Are you characterized by “untroubled, undisturbed composure and well-being” (New Testament Greek definition of peace), or are you in a constantly stressed, adrenaline-laced, fight-or-flight posture?
Most of us would align with the latter. It is the bane of our 21st-century Western Civilization existence to ride the endless roller coaster of adrenaline spikes and crashes.
And it is actually kind of funny when we consider that we are seldom engaged in activities that truly warrant that kind of response. We do not have to physically run from predators to save our lives. We do not have to hunt and overpower smaller prey if we want to eat dinner tonight. We are not surrounded by constant dangers that startle us and send our hearts into panicked palpitations.
Except that we are.
Although the comforts of our modern life have never been greater, the pressures and stresses of life have risen alongside them, and most people are awash in an unstable sea of pressures, insecurities, and demands that are beyond our control.
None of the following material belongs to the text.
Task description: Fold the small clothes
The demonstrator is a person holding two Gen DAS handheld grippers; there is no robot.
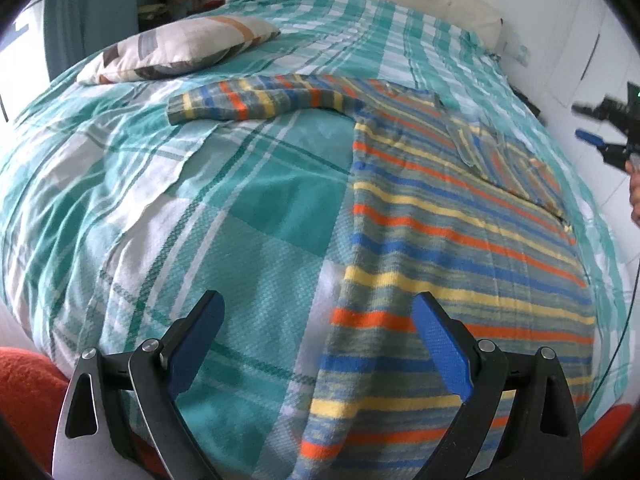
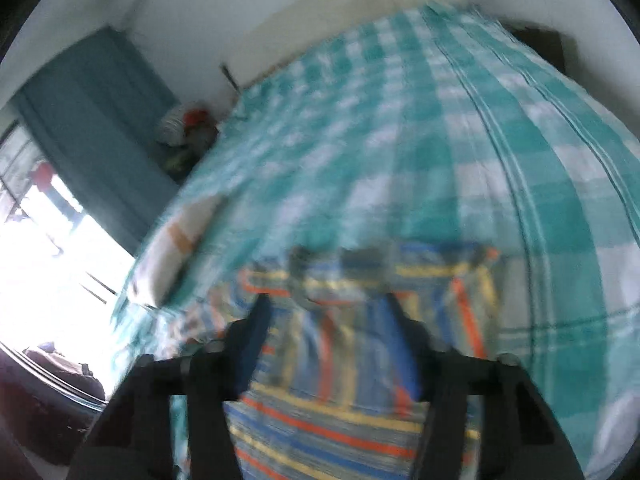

We need two scoops of adrenaline with our morning coffee just to survive.
Fortunately, it is into this kind of world that the Gospel message still speaks: “Glory to God in the highest, and on earth peace, goodwill toward men.” (Luke 2:14 emphasis added)
How do we move beyond the adrenaline and access that peace?
- It begins by accepting Jesus’ gift of eternal life so that our existential worries can melt away.
- Second, we practice love and forgiveness even when we are wronged. A forgiving soul is like Teflon to the stickiness of stress and anxiety.
- Finally, we hearken to the words of the late Dallas Willard who wrote, “Because He who loves me is Love, I live beyond harm in His hands. There is nothing that can happen to me that will not (eventually) turn out to my good. Nothing.”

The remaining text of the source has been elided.